> **Problem requirements**
Copy every line of the data exactly, keeping out any picture.

> **Information provided**

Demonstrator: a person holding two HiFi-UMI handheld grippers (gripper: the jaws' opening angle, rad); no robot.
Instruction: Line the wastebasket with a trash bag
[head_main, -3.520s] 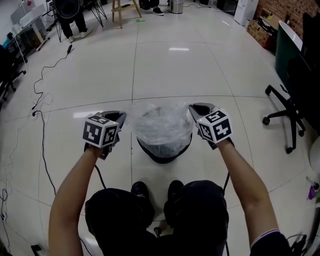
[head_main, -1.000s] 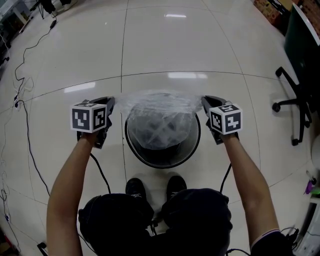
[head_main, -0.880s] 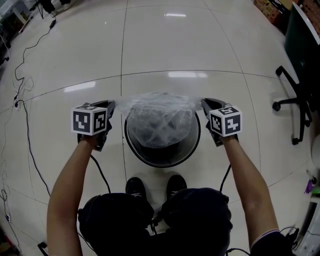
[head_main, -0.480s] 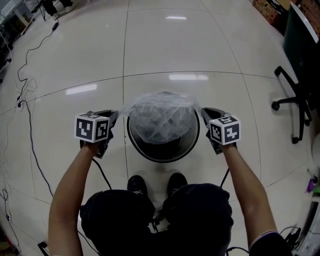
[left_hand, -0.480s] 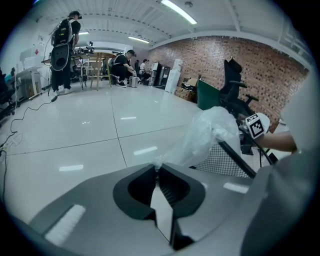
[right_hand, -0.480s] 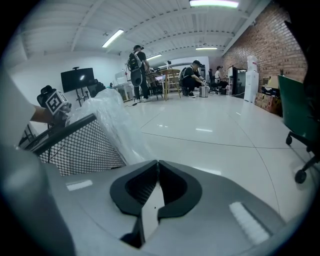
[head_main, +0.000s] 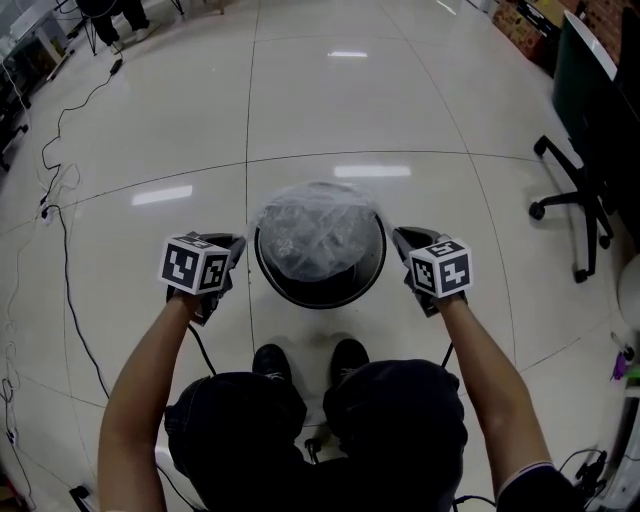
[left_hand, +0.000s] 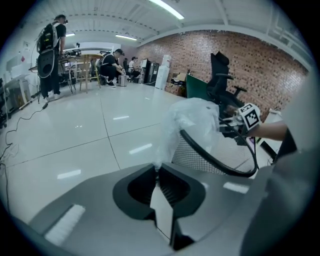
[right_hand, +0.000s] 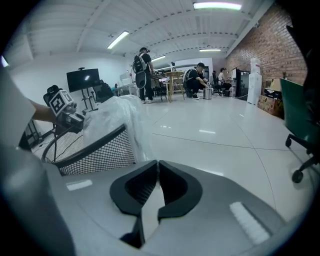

> **Output**
Demonstrator: a person holding two HiFi-UMI handheld grippers (gripper: the jaws' opening angle, rad); no robot.
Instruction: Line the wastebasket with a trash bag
[head_main, -3.520s] 
[head_main, -1.000s] 
[head_main, -0.880s] 
[head_main, -0.480s] 
[left_hand, -0.480s] 
[right_hand, -0.480s] 
[head_main, +0.000s] 
[left_hand, +0.000s] 
[right_hand, +0.000s] 

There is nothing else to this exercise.